Task objective –
What is needed is an exact copy of the data that follows.
Given records Start Marker
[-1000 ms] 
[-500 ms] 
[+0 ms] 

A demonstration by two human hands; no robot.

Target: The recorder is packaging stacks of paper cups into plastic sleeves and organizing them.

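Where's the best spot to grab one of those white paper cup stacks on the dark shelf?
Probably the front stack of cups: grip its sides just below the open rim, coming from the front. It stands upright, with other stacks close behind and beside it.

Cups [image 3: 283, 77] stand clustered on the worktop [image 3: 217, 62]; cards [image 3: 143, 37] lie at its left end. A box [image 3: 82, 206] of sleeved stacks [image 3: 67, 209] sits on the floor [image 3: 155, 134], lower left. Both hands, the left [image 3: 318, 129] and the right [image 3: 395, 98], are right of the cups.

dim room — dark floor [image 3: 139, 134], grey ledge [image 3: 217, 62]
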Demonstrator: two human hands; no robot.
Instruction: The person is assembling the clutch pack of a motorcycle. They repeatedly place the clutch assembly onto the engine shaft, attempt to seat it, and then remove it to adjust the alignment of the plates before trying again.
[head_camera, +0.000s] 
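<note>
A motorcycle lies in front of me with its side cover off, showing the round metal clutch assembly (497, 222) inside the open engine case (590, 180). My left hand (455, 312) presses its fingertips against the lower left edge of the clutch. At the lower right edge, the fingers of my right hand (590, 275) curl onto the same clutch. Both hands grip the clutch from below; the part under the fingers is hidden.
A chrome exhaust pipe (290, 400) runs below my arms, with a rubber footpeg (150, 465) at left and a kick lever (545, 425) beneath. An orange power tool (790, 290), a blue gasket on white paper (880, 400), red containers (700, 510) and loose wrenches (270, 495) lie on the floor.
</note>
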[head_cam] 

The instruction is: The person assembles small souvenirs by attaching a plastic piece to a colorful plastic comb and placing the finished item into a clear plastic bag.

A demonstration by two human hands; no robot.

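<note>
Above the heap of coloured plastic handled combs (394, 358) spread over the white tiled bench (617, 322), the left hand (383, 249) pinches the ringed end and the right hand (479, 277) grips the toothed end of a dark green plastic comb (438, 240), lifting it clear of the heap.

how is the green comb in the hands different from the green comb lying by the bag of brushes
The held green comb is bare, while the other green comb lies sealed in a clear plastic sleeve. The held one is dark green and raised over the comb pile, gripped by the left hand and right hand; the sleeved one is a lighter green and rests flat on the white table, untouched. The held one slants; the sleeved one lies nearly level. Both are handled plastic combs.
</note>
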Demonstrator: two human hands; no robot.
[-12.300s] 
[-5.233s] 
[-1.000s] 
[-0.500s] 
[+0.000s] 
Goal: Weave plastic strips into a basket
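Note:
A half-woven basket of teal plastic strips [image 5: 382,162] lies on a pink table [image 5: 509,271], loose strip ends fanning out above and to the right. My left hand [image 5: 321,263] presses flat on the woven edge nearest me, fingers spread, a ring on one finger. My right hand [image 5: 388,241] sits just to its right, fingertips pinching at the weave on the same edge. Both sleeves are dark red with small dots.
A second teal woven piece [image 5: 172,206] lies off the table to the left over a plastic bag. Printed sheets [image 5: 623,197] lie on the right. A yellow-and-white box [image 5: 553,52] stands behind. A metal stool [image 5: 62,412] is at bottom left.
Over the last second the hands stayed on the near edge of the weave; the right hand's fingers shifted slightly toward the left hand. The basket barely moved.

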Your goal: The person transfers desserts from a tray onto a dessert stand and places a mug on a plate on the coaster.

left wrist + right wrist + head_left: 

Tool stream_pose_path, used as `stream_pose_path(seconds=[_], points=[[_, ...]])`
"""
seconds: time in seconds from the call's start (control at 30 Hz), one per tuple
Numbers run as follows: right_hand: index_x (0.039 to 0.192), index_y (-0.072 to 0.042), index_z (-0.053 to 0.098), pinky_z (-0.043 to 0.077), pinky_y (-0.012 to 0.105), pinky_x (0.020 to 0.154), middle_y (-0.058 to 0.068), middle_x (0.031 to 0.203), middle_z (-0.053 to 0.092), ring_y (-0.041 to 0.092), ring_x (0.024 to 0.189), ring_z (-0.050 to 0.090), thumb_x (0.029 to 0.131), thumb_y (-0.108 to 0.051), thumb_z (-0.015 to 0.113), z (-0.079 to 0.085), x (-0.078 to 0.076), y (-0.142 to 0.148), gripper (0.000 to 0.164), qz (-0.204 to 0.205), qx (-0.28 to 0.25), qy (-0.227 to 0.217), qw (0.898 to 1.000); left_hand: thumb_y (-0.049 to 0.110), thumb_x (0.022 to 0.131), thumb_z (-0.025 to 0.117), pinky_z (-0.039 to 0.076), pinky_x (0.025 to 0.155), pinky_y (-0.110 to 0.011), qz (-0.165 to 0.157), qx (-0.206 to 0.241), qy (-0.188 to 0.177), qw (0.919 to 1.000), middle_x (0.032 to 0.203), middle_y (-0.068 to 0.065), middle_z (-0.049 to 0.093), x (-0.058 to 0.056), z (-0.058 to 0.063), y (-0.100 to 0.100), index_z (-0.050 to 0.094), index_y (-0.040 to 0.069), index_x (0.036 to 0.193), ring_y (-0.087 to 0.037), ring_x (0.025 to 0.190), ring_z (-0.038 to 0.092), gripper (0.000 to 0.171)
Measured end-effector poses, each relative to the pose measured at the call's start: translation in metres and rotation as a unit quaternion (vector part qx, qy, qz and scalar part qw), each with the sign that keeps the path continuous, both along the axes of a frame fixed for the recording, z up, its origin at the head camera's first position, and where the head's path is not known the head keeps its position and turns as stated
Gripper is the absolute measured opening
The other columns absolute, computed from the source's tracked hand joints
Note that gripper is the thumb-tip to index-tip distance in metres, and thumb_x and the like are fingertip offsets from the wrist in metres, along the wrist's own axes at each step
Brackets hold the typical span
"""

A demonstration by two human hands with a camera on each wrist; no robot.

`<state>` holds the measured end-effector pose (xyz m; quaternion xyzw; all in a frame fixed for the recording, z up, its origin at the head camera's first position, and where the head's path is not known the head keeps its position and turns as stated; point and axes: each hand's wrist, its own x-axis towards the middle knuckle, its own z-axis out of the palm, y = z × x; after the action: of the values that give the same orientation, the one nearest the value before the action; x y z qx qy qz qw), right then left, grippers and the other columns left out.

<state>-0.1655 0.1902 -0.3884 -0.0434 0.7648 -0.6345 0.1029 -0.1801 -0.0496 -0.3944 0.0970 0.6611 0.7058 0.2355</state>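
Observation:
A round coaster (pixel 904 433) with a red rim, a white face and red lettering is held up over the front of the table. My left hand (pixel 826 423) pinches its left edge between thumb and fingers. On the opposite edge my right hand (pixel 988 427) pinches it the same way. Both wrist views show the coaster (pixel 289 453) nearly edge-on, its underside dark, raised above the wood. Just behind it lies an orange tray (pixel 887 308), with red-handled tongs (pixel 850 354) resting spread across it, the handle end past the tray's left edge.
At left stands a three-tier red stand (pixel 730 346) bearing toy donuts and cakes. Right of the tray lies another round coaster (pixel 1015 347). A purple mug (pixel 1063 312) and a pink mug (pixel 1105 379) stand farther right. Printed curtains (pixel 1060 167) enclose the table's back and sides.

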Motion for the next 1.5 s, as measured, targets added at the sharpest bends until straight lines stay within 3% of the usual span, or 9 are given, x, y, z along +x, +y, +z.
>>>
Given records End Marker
Task solution –
[-1000 ms] 
[-500 ms] 
[+0 ms] 

A demonstration by two human hands; no robot.

Target: The recorder is packaging stacks of paper cups into plastic sleeves and organizing them.

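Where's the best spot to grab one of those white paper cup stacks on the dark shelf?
Probably the front stack of cups: grip its sides just below the open rim, coming from the front. It stands upright, with other stacks close behind and beside it.

Cups [image 3: 283, 77] stand clustered on the worktop [image 3: 217, 62]; cards [image 3: 143, 37] lie at its left end. A box [image 3: 82, 206] of sleeved stacks [image 3: 67, 209] sits on the floor [image 3: 155, 134], lower left. Both hands, the left [image 3: 318, 129] and the right [image 3: 395, 98], are right of the cups.

dim room — dark floor [image 3: 139, 134], grey ledge [image 3: 217, 62]
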Demonstrator: two human hands; no robot.
Instruction: The person is assembling the clutch pack of a motorcycle. They repeatedly place the clutch assembly onto the engine shaft, attempt to seat it, and then remove it to adjust the alignment of the plates before trying again.
[head_camera, +0.000s] 
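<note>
A motorcycle lies in front of me with its side cover off, showing the round metal clutch assembly (497, 222) inside the open engine case (590, 180). My left hand (455, 312) presses its fingertips against the lower left edge of the clutch. At the lower right edge, the fingers of my right hand (590, 275) curl onto the same clutch. Both hands grip the clutch from below; the part under the fingers is hidden.
A chrome exhaust pipe (290, 400) runs below my arms, with a rubber footpeg (150, 465) at left and a kick lever (545, 425) beneath. An orange power tool (790, 290), a blue gasket on white paper (880, 400), red containers (700, 510) and loose wrenches (270, 495) lie on the floor.
</note>
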[head_cam] 

The instruction is: The person assembles small souvenirs by attaching a plastic piece to a colorful plastic comb and placing the finished item into a clear plastic bag.

A demonstration by two human hands; no robot.

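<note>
Above the heap of coloured plastic handled combs (394, 358) spread over the white tiled bench (617, 322), the left hand (383, 249) pinches the ringed end and the right hand (479, 277) grips the toothed end of a dark green plastic comb (438, 240), lifting it clear of the heap.

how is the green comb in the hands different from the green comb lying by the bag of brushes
The held green comb is bare, while the other green comb lies sealed in a clear plastic sleeve. The held one is dark green and raised over the comb pile, gripped by the left hand and right hand; the sleeved one is a lighter green and rests flat on the white table, untouched. The held one slants; the sleeved one lies nearly level. Both are handled plastic combs.
</note>
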Demonstrator: two human hands; no robot.
[-12.300s] 
[-5.233s] 
[-1.000s] 
[-0.500s] 
[+0.000s] 
Goal: Weave plastic strips into a basket
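Note:
A half-woven basket of teal plastic strips [image 5: 382,162] lies on a pink table [image 5: 509,271], loose strip ends fanning out above and to the right. My left hand [image 5: 321,263] presses flat on the woven edge nearest me, fingers spread, a ring on one finger. My right hand [image 5: 388,241] sits just to its right, fingertips pinching at the weave on the same edge. Both sleeves are dark red with small dots.
A second teal woven piece [image 5: 172,206] lies off the table to the left over a plastic bag. Printed sheets [image 5: 623,197] lie on the right. A yellow-and-white box [image 5: 553,52] stands behind. A metal stool [image 5: 62,412] is at bottom left.
Over the last second the hands stayed on the near edge of the weave; the right hand's fingers shifted slightly toward the left hand. The basket barely moved.
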
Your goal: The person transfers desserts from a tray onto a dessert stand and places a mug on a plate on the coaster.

left wrist + right wrist + head_left: 

Tool stream_pose_path, used as `stream_pose_path(seconds=[_], points=[[_, ...]])`
"""
seconds: time in seconds from the call's start (control at 30 Hz), one per tuple
Numbers run as follows: right_hand: index_x (0.039 to 0.192), index_y (-0.072 to 0.042), index_z (-0.053 to 0.098), pinky_z (-0.043 to 0.077), pinky_y (-0.012 to 0.105), pinky_x (0.020 to 0.154), middle_y (-0.058 to 0.068), middle_x (0.031 to 0.203), middle_z (-0.053 to 0.092), ring_y (-0.041 to 0.092), ring_x (0.024 to 0.189), ring_z (-0.050 to 0.090), thumb_x (0.029 to 0.131), thumb_y (-0.108 to 0.051), thumb_z (-0.015 to 0.113), z (-0.079 to 0.085), x (-0.078 to 0.076), y (-0.142 to 0.148), gripper (0.000 to 0.164), qz (-0.204 to 0.205), qx (-0.28 to 0.25), qy (-0.227 to 0.217), qw (0.898 to 1.000); left_hand: thumb_y (-0.049 to 0.110), thumb_x (0.022 to 0.131), thumb_z (-0.025 to 0.117), pinky_z (-0.039 to 0.076), pinky_x (0.025 to 0.155), pinky_y (-0.110 to 0.011), qz (-0.165 to 0.157), qx (-0.206 to 0.241), qy (-0.188 to 0.177), qw (0.919 to 1.000), middle_x (0.032 to 0.203), middle_y (-0.068 to 0.065), middle_z (-0.049 to 0.093), x (-0.058 to 0.056), z (-0.058 to 0.063), y (-0.100 to 0.100), index_z (-0.050 to 0.094), index_y (-0.040 to 0.069), index_x (0.036 to 0.193), ring_y (-0.087 to 0.037), ring_x (0.025 to 0.190), ring_z (-0.038 to 0.092), gripper (0.000 to 0.171)
Measured end-effector poses, each relative to the pose measured at the call's start: translation in metres and rotation as a unit quaternion (vector part qx, qy, qz and scalar part qw), each with the sign that keeps the path continuous, both along the axes of a frame fixed for the recording, z up, its origin at the head camera's first position, and where the head's path is not known the head keeps its position and turns as stated
Gripper is the absolute measured opening
The other columns absolute, computed from the source's tracked hand joints
Note that gripper is the thumb-tip to index-tip distance in metres, and thumb_x and the like are fingertip offsets from the wrist in metres, along the wrist's own axes at each step
Brackets hold the typical span
"""

A demonstration by two human hands with a camera on each wrist; no robot.

`<state>` holds the measured end-effector pose (xyz m; quaternion xyzw; all in a frame fixed for the recording, z up, its origin at the head camera's first position, and where the head's path is not known the head keeps its position and turns as stated; point and axes: each hand's wrist, its own x-axis towards the middle knuckle, its own z-axis out of the palm, y = z × x; after the action: of the values that give the same orientation, the one nearest the value before the action; x y z qx qy qz qw), right then left, grippers and the other columns left out.

<state>-0.1655 0.1902 -0.3884 -0.0434 0.7648 -0.6345 0.1029 -0.1801 -0.0496 -0.3944 0.0970 0.6611 0.7058 0.2355</state>
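Observation:
A round coaster (pixel 904 433) with a red rim, a white face and red lettering is held up over the front of the table. My left hand (pixel 826 423) pinches its left edge between thumb and fingers. On the opposite edge my right hand (pixel 988 427) pinches it the same way. Both wrist views show the coaster (pixel 289 453) nearly edge-on, its underside dark, raised above the wood. Just behind it lies an orange tray (pixel 887 308), with red-handled tongs (pixel 850 354) resting spread across it, the handle end past the tray's left edge.
At left stands a three-tier red stand (pixel 730 346) bearing toy donuts and cakes. Right of the tray lies another round coaster (pixel 1015 347). A purple mug (pixel 1063 312) and a pink mug (pixel 1105 379) stand farther right. Printed curtains (pixel 1060 167) enclose the table's back and sides.
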
Motion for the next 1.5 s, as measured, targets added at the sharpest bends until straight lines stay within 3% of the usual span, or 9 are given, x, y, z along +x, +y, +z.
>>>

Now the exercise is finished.